> _DATA BELOW_
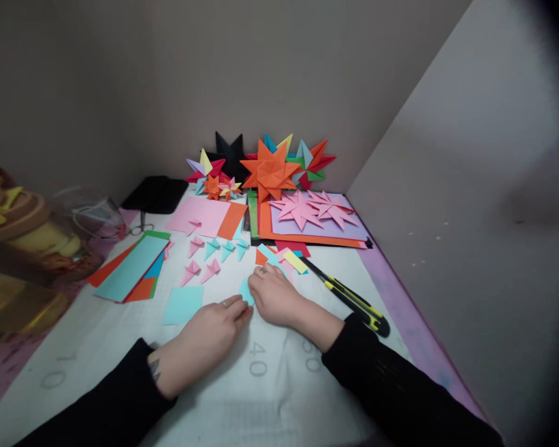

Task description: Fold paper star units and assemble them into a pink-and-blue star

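Between my two hands, a small light-blue piece of paper [246,290] lies on the mat, mostly covered by fingers. My left hand [218,326] has its fingers together, the tips pressing on the paper's lower edge. Curled over the paper's right side, my right hand [274,292] holds it down. Left of them rests a flat light-blue square of paper [183,305]. Folded pink paper pieces [192,271] and folded light-blue paper pieces [227,249] sit in rows just beyond.
A yellow-black utility knife [349,297] lies right of my right hand, by paper scraps [295,261]. Coloured paper strips [133,267] and scissors [142,225] are at left. Paper stars [270,171] stand against the wall; pink stars [300,210] lie on stacked sheets.
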A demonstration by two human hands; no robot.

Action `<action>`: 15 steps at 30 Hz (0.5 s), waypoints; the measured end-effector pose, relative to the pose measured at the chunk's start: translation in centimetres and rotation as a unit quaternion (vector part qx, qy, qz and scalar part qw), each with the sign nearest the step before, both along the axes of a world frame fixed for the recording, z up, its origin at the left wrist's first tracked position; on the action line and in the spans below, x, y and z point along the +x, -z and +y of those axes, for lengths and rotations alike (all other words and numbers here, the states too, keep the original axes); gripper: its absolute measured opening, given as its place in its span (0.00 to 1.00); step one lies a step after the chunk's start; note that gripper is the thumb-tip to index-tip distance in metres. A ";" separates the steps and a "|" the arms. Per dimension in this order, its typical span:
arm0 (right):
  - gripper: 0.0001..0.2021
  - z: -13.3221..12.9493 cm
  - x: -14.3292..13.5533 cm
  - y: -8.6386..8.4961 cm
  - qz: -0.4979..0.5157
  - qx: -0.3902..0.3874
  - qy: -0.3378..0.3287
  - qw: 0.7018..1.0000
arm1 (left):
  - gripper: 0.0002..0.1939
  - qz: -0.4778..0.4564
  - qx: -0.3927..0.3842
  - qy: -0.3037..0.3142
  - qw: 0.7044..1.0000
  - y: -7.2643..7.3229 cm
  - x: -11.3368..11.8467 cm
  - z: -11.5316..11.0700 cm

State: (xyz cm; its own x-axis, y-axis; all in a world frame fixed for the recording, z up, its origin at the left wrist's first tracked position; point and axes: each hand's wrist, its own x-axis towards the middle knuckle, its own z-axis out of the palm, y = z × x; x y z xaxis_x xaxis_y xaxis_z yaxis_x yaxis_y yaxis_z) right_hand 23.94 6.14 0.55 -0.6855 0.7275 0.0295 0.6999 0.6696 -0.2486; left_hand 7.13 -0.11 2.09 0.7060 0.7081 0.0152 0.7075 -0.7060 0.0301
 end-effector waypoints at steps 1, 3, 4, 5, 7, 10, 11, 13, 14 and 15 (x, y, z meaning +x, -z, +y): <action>0.06 0.0 0.0 0.0 0.000 0.002 0.000 1.000 | 0.14 -0.003 -0.004 -0.004 1.000 0.0 0.0 0.0; 0.06 -0.1 0.0 0.1 -0.001 0.012 0.002 1.000 | 0.14 -0.014 -0.012 -0.016 1.000 0.2 0.2 -0.1; 0.06 -0.1 0.0 0.2 -0.002 0.019 0.003 1.000 | 0.14 -0.019 -0.018 -0.023 0.999 0.3 0.2 -0.2; 0.06 -0.1 0.0 0.2 -0.004 0.025 0.005 1.000 | 0.13 -0.025 -0.025 -0.032 0.999 0.4 0.4 -0.3; 0.06 -0.2 0.0 0.4 -0.005 0.035 0.008 0.999 | 0.13 -0.039 -0.044 -0.059 0.997 0.6 0.6 -0.4; 0.05 -0.2 0.1 0.7 0.002 0.037 0.023 0.999 | 0.14 -0.051 -0.052 -0.082 0.994 0.8 0.8 -0.6; 0.05 -0.1 0.1 0.8 0.008 0.034 0.034 0.999 | 0.15 -0.049 -0.041 -0.071 0.995 0.8 0.9 -0.7; 0.06 0.2 0.2 1.0 0.019 0.029 0.058 0.998 | 0.16 -0.037 -0.011 -0.038 0.999 0.8 0.8 -0.8; 0.07 0.3 0.3 1.1 0.026 0.029 0.071 0.997 | 0.17 -0.030 0.003 -0.021 0.999 0.8 0.8 -0.8; 0.07 0.4 0.5 1.1 0.034 0.033 0.084 0.995 | 0.18 -0.023 0.012 -0.008 1.000 0.7 0.7 -0.8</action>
State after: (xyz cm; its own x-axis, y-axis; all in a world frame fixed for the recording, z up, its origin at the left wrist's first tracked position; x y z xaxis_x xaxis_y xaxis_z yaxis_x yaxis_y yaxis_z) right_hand 24.39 6.55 -0.59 -0.5491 0.8267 0.1222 0.7865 0.5607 -0.2588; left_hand 7.84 -0.93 1.35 0.6926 0.7184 0.0648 0.7171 -0.6955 0.0466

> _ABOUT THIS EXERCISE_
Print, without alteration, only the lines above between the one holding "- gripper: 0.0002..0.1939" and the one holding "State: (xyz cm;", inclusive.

> _SOLUTION BELOW_
  - gripper: 0.0002..0.1939
  - qz: -0.4778..0.4564
  - qx: -0.3927..0.3842
  - qy: -0.3037..0.3142
  - qw: 0.7044..1.0000
  - y: -7.2643..7.3229 cm
  - x: -11.3368..11.8467 cm
  - z: -11.5316..11.0700 cm

State: (xyz cm; its own x-axis, y-axis; all in a world frame fixed for the recording, z up, its origin at the left wrist's first tracked position; point and axes: each hand's wrist, its own x-axis towards the middle knuckle, its own z-axis out of the palm, y = z × x; x y z xaxis_x xaxis_y xaxis_z yaxis_x yaxis_y yaxis_z) right_hand 23.94 6.14 0.55 -0.6855 0.7275 0.0295 0.6999 0.6696 -0.2486; left_hand 7.13 -0.11 2.09 0.7060 0.7081 0.0152 0.7075 -0.7060 0.0301

No part of the exercise remains unanswered.